Cuma satu kata yang mampu menggambarkan kondisi SMA Harapan Rancabali setelah Zarra resmi terdaftar sebagai siswi: Chaos.
Semenjak kedatangan gadis berwajah oriental itu, kurva semangat belajar para siswa meningkat drastis. Pelajaran Bahasa Indonesia mendadak favorit karena bisa dijadikan alasan mengutip puisi cinta. Anak-anak Mading bahkan kebanjiran titipan sajak yang semuanya ditujukan untuk nama yang sama: Zarra.
Euforia makin meledak begitu tahu fakta bahwa Zarra bukan adik kelas X, melainkan siswi kelas XI. Seketika anggota OSIS yang paling tengil sebangsa Arifin, Teuku, Chandra, dan Wisnu semakin gencar melancarkan aksi PDKT dadakan.
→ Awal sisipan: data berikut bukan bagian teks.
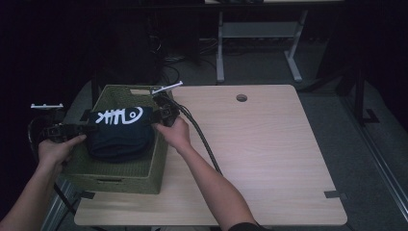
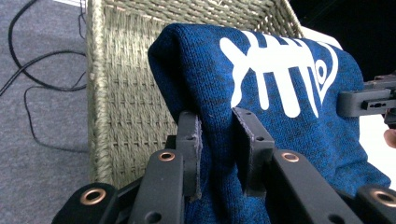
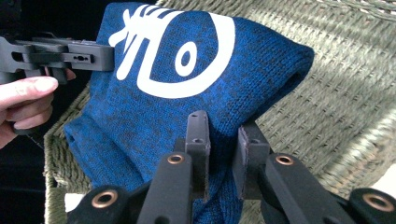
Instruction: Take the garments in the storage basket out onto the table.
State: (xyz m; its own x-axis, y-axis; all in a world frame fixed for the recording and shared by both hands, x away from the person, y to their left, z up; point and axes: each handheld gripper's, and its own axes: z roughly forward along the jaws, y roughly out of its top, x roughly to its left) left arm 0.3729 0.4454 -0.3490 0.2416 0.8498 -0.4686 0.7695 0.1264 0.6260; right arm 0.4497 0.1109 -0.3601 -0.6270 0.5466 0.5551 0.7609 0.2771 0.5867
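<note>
- Left tool (image 2: 217, 144) and right tool (image 3: 224, 154) each clench an end of the folded blue knit sweater with white fishbone print (image 1: 120, 130).
- It hangs over the woven green basket (image 1: 161, 159) at the tabletop's (image 1: 269, 159) left edge.
- Likely next: lower, then release.

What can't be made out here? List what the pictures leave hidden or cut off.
- Basket floor, high view: covered by the folded blue sweater held over it.
- Sweater's lower part, both gripper views: cut off by the bottom edge behind the jaws.
- Left gripper and right gripper pads: cloth pinched between them hides the grip depth.
- Room behind the table, high view: too dark to read.
</note>
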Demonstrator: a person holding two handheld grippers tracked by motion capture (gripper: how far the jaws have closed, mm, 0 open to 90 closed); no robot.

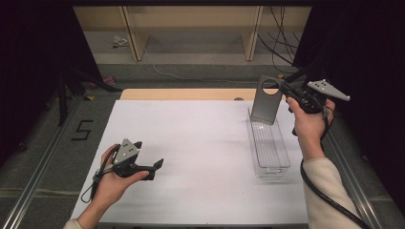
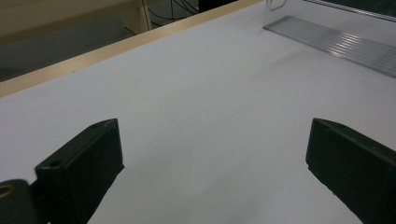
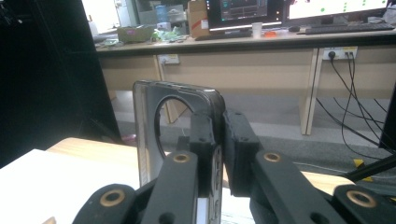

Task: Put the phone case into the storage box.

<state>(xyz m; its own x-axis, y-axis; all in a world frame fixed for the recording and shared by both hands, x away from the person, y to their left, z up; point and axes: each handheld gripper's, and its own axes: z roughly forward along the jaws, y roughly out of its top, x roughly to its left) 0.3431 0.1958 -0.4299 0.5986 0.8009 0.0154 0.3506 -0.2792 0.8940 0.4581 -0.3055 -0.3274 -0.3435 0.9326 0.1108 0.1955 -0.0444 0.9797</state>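
Note:
A grey phone case (image 1: 265, 101) with a round cut-out near its top hangs upright over the far end of a clear plastic tray (image 1: 282, 164). My right gripper (image 1: 285, 89) is shut on the case's right edge. In the right gripper view the case (image 3: 150, 126) stands on end, its edge pinched between the black jaws of the right gripper (image 3: 220, 140). My left gripper (image 1: 156, 169) rests low over the white table at the near left, open, with nothing between its fingers (image 2: 88, 163).
The white table (image 1: 191, 143) has a wooden strip along its far edge. The tray's ribbed floor (image 2: 341, 44) shows in the left gripper view, at the upper right. Beyond the table stand desk legs (image 1: 131, 33), cables on the floor and dark curtains at both sides.

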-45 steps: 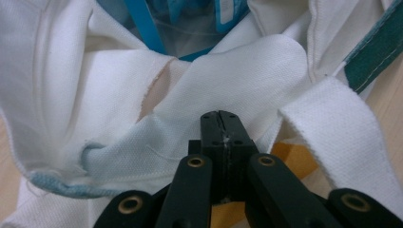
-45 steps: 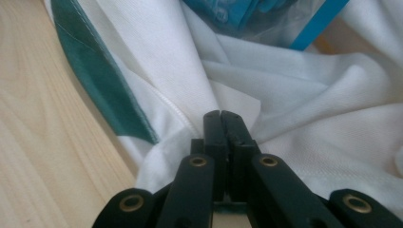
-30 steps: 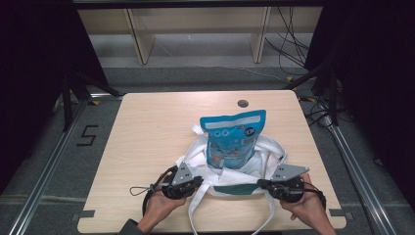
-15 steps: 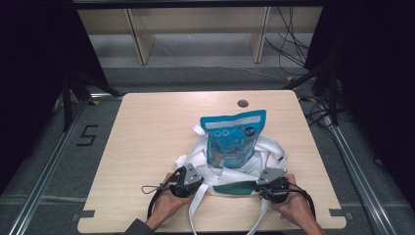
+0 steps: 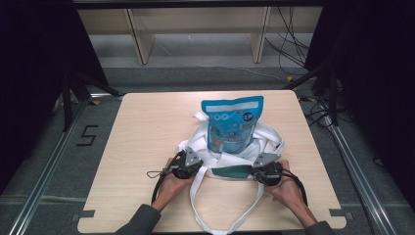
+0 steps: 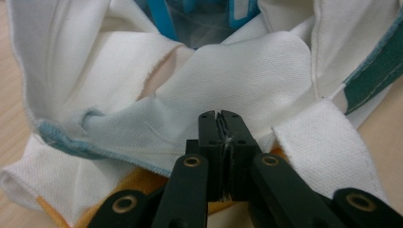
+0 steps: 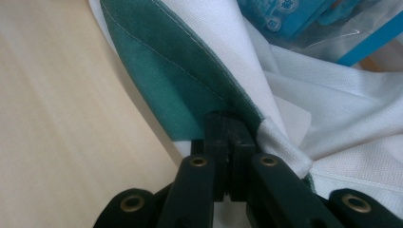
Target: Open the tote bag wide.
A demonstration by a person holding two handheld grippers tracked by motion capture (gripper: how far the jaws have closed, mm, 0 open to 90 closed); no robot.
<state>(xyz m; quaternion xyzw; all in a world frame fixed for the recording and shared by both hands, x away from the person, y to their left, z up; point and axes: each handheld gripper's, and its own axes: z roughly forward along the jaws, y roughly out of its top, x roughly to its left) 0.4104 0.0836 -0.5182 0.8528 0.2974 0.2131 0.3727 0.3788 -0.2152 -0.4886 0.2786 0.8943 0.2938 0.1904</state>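
Blue pouch [image 5: 232,125] upright in white tote bag [image 5: 264,142], long axis vertical, left claw [image 6: 220,117] and right claw [image 7: 229,124] each clenched on bag's rim.

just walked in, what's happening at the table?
A person is working a white cloth bag on the wooden table with two handheld tools. The left tool is shut on the bag's white fabric near its rim; the right tool is shut on the green-trimmed edge. A blue snack pouch stands upright inside the bunched bag. The long handle strap trails toward the table's near edge.
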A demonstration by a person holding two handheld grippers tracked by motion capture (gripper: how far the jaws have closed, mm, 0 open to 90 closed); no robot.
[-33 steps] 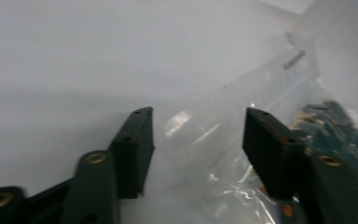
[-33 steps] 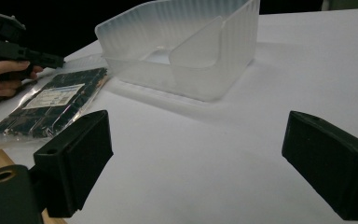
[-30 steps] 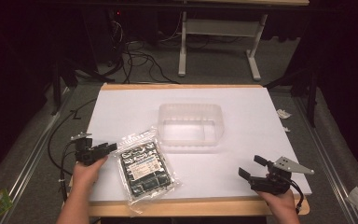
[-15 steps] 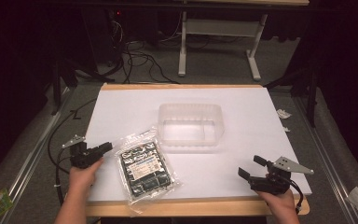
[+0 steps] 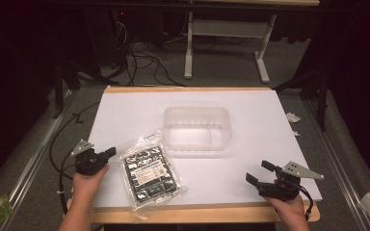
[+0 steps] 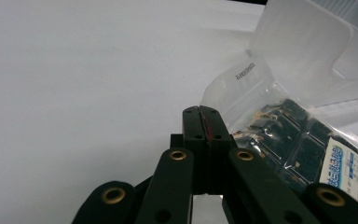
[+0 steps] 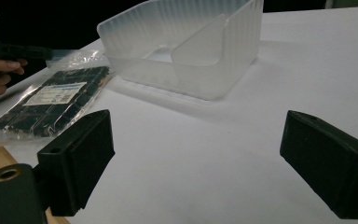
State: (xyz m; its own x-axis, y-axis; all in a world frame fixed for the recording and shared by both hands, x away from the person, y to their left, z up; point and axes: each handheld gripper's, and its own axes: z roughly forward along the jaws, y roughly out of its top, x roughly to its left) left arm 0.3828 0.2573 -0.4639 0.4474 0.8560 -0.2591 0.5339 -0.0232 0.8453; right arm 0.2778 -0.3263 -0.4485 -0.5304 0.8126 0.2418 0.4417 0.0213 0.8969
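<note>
A clear bag of dark parts with a white label (image 5: 150,169) lies flat near the table's front left, also seen in the left gripper view (image 6: 298,140) and the right gripper view (image 7: 51,100). My left gripper (image 5: 107,153) rests just left of the bag. Its jaws are pressed together (image 6: 201,112) beside the bag's edge with nothing between them. An empty clear plastic container (image 5: 196,111) stands at mid-table (image 7: 200,51) (image 6: 307,51). My right gripper (image 5: 260,172) sits at the front right, open wide (image 7: 200,154), with only bare table between its jaws.
The white table top (image 5: 270,125) has a wooden front edge (image 5: 221,209). Cables (image 5: 62,144) trail off the left side, and a desk frame (image 5: 224,33) stands on the floor beyond the table. A person's hand holds each gripper.
The left gripper has shifted slightly beside the bag's left edge. The right gripper, the bag and the container have stayed put.
</note>
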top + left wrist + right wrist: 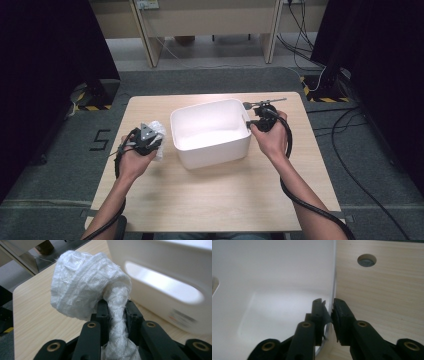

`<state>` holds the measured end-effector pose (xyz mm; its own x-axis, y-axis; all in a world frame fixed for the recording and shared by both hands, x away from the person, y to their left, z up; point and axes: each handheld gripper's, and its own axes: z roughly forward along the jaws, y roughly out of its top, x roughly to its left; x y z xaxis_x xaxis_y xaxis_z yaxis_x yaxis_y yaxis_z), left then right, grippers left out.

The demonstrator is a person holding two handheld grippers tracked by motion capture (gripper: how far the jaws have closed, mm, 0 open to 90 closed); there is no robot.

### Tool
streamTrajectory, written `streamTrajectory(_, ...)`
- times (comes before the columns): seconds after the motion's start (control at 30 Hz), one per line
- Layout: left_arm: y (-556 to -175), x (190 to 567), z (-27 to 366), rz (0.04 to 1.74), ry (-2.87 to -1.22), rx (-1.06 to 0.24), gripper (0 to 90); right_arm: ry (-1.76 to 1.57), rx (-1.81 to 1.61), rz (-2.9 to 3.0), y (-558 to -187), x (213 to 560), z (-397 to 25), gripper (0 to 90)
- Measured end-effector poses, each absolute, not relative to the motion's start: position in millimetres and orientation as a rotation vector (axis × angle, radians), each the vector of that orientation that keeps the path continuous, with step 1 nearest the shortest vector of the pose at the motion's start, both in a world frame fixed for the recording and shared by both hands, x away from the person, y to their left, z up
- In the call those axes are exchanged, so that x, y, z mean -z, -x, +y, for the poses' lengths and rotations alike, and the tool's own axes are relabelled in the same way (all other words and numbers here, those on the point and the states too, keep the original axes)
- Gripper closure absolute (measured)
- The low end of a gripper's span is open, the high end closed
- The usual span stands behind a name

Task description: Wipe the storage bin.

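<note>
A white plastic bin (210,150) stands in the middle of the wooden table (210,195). My left gripper (148,136) is just left of the bin, shut on a bunched white textured cloth (85,287) that rises between its jaws; the cloth (159,128) shows beside the bin's left wall with its cut-out handle (162,286). My right gripper (251,122) is at the bin's right rim, its jaws clamped on the thin white wall (332,290), one jaw inside the bin and one outside. The bin's inside (267,290) looks bare.
A round grommet hole (366,260) sits in the tabletop beyond the right gripper. The table's far edge lies behind the bin. Cables trail across the grey floor (350,125) on the right, and black stands flank the table.
</note>
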<state>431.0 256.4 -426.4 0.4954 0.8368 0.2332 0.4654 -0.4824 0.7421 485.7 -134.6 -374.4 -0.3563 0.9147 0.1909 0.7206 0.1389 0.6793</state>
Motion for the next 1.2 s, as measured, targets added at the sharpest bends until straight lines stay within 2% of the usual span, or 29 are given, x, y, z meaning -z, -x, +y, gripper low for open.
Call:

"Bunga mawar bunga melati. Kusirami setiap hari. Wahai Dek Zarra pujaan hati, izinkan Abang mencintai sepenuh hati!" Arifin nekat membacakan pantun ciptaannya sendiri tepat di depan kelas Zarra, sebelum ia melesat kabur menghindari Bu Risma yang siap menjewernya.
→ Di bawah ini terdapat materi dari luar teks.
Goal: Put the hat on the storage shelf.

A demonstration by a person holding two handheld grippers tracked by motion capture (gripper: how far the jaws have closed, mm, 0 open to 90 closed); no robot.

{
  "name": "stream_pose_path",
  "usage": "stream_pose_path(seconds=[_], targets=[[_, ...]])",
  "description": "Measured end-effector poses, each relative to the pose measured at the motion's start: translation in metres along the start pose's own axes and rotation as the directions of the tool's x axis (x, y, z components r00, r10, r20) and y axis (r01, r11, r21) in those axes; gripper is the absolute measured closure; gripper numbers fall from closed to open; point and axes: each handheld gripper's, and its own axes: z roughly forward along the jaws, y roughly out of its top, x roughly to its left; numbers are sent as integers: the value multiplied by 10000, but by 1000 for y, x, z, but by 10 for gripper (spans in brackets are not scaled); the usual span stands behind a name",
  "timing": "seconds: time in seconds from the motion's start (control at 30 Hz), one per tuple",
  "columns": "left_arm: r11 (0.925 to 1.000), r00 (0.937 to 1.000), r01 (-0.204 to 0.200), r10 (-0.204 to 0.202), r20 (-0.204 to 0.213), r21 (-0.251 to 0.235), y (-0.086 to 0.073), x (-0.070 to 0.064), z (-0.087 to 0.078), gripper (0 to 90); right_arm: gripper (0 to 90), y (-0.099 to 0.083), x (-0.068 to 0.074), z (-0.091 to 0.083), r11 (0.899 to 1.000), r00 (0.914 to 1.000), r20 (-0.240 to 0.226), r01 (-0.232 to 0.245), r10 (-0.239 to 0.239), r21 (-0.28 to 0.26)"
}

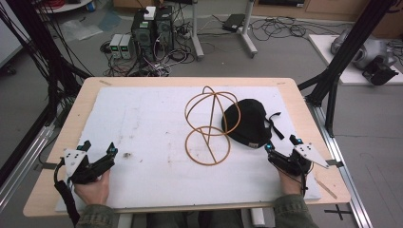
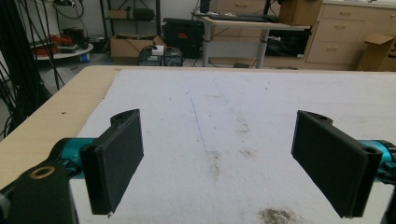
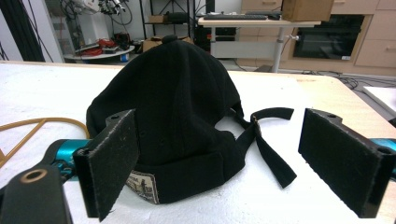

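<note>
Right gripper (image 3: 219, 163), jaws spread, faces a black cap (image 3: 177, 116) whose sewn label, perhaps printed, appears here; left gripper (image 2: 219, 163), likewise spread, overlooks bare worktop (image 2: 46, 121); overhead, a wire stand (image 1: 209, 126) touches the cap.

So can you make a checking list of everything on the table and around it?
Surface: wooden table under a white mat with small dirt marks.
Job's things: black cap, strap loose; golden wire stand touching its left side.
Clutter: nothing seen.
Grippers: left tool open, empty; right tool open, empty, facing the cap.
Cables: one trails from each tool; tangles on the floor.
Surroundings: computer boxes, desk legs, black frame poles.
</note>
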Motion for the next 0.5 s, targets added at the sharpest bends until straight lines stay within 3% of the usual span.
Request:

Berbanding terbalik dengan para siswa, siswi-siswinya banyak yang tak rela ekosistem sekolah mereka terusik. Kekesalan itu merembet hingga ke kelas Abichandra. Pagi ini, ketika semua jam pelajaran kosong karena para guru mengadakan rapat dadakan, kubu cewek dan cowok mendadak tegang.
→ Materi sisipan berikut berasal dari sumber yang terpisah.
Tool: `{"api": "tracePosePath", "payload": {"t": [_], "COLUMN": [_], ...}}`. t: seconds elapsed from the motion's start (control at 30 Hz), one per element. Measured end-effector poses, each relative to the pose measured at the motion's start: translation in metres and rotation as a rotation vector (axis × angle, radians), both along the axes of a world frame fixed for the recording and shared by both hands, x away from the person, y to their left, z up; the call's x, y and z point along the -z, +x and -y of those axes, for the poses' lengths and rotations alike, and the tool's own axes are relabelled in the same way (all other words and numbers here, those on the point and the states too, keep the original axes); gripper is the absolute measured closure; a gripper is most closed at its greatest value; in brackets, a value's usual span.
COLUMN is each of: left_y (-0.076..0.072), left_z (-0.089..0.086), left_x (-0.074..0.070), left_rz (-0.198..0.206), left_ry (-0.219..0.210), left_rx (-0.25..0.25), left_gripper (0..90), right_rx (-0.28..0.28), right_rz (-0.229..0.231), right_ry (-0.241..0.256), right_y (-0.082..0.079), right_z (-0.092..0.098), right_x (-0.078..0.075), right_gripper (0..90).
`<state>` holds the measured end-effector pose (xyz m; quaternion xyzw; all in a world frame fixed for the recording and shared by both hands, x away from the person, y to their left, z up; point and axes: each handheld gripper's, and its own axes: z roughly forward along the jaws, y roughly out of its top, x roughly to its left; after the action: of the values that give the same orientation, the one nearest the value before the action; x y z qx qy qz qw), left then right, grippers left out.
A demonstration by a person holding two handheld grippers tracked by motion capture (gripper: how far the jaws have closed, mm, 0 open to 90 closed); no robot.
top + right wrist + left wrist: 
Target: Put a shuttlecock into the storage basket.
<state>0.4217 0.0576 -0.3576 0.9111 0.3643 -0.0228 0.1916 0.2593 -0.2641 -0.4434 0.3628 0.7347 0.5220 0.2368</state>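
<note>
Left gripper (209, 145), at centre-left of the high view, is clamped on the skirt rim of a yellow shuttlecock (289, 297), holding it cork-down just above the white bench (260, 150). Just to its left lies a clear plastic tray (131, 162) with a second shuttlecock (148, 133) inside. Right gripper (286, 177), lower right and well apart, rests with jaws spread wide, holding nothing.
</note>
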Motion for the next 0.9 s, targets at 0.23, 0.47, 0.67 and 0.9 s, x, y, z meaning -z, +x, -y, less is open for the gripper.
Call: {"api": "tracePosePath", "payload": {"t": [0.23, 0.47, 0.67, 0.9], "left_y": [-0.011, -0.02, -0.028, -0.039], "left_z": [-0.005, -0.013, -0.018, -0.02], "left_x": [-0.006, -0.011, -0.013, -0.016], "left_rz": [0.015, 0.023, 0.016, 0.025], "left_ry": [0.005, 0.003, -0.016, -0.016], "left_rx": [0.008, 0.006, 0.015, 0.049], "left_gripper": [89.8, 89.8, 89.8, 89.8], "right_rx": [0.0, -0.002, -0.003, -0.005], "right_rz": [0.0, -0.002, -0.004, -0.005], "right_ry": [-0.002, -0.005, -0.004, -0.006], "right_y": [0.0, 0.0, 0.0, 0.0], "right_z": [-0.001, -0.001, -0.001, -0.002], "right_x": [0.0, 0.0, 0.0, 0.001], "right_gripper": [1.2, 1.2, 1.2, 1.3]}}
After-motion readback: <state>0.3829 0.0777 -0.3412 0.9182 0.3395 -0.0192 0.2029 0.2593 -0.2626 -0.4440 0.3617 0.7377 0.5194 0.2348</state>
"Gila... norak banget tahu enggak cowok-cowok!" cerocos Bonnie murka seraya menggebrak meja. "Tiap si Zarra lewat mau ke WC, mata mereka melotot. Masa si Chandra nekat nyiulin dia pas pelajaran PAI. Lagi bahas tajwid loh padahal!"
"Eh... monyong, monyong!" Anita yang latah terkaget-kaget, ikut manggut-manggut. Dalam hati, dia sedih. Soalnya Teuku yang dikecenginnya juga pernah kepergok modusin Zarra di depan perpustakaan.
Tiwi menyambar, napasnya masih memburu. "Gue yang paling tragis! Masa tadi pagi si Arifin tega menculik buku PR Matematika gue cuma demi disetorkan ke Zarra? Padahal Zarra-nya kagak minta! Nyaris aja gue kena setrap Pak Endang!"
"Seharusnya si Zarra teh enggak usah pindah kemari. Bikin kacau dunia persilatan aja," timpal Santi dari sudut lain.